If you’ve drifted away from your Breath and Water practice, let me tell you that returning is a wonderful gift to give yourself.
One of you wrote:
“I wanted to write you an answer to ‘What does compassion mean?’ But I can’t verbalize it. I thought about it for days and days in November, and I heard the word compassion everywhere I went day after day after day! And I’ve been having lots of memories that make me say to myself: ‘Oh yes, that’s compassion’ But how to describe it to a visitor from Mars? I know what it isn’t — it isn’t feeling ashamed, it isn’t blaming, it isn’t even forgiveness.”
Nurses seemed to have an easy time defining compassion:
“It’s my job!”
“As a nurse, compassion has always meant the ‘action you do for your patient that lessens her/his suffering.’ “
People sent quotes.
* This one from Joseph Campbell: “Compassion for me is just what the word says: it is ‘suffering with.’ It is an immediate participation in the suffering of another to such a degree that you forget yourself and your own safety and spontaneously do what’s necessary.”
* This one from the Merriam Webster dictionary: “sympathetic consciousness of others’ distress together with a desire to alleviate it.”

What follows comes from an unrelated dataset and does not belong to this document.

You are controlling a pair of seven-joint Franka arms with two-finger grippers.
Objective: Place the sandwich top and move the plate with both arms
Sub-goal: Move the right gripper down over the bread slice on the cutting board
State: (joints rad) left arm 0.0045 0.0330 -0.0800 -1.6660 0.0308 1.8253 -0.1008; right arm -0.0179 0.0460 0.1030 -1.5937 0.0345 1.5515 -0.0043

* And even one from me: “Compassion is what you’ve always taught us: to live life with an open heart and no judgment!”
Most people’s definitions included the desire to help others:
“To me, compassion is like empathy, but it is accompanied by a desire to help. I have compassion for alcoholics, because I understand their struggles, and I have a desire to help them.”
Or being with:
“What comes to me is empathy and being able to be with our own and other’s suffering without having to fix it.”
What compassion feels like:
“A tingling in my body.”
“A feeling of expansion in my heart.”
“A warm glowing.”
“It feels the same as emanating love feels.”
What have I learned? That we each have our own definition of and experience with compassion. Those definitions are similar, but not necessarily the same. But however different our definitions are, it seems to me that we all mean some form of being available, emotionally and physically, to others who are in need.
I’ve been working on my own definition of compassion (which changes with each new email I get from you!) Today, it goes something like this: First of all, seeing others, being aware of the people in my life, being conscious of the people in my world. Then, accepting their condition, accepting them for who they are, as they are; and to the best of my ability, loving them as they are. And finally, standing ready to be of service. Being willing to help, not to fix them, but to support them in their own goals for themselves.
I still like the everyday guidance of the Golden Rule. Don’t do anything to anyone else that I wouldn’t want done to me. Interact with others in a way I’d like to be interacted with.
Thanks for participating in this discussion. I don’t think we’ve reached the end of it yet.
Speaking of being available to others, you could help me today. Our trailer goes to the shop today for new axles and springs. If you’d like to, please joyfully imagine me and Debra leaving Kansas with light hearts, heading for Oklahoma and points south, pulling our trailer, straight and true and smooth behind us.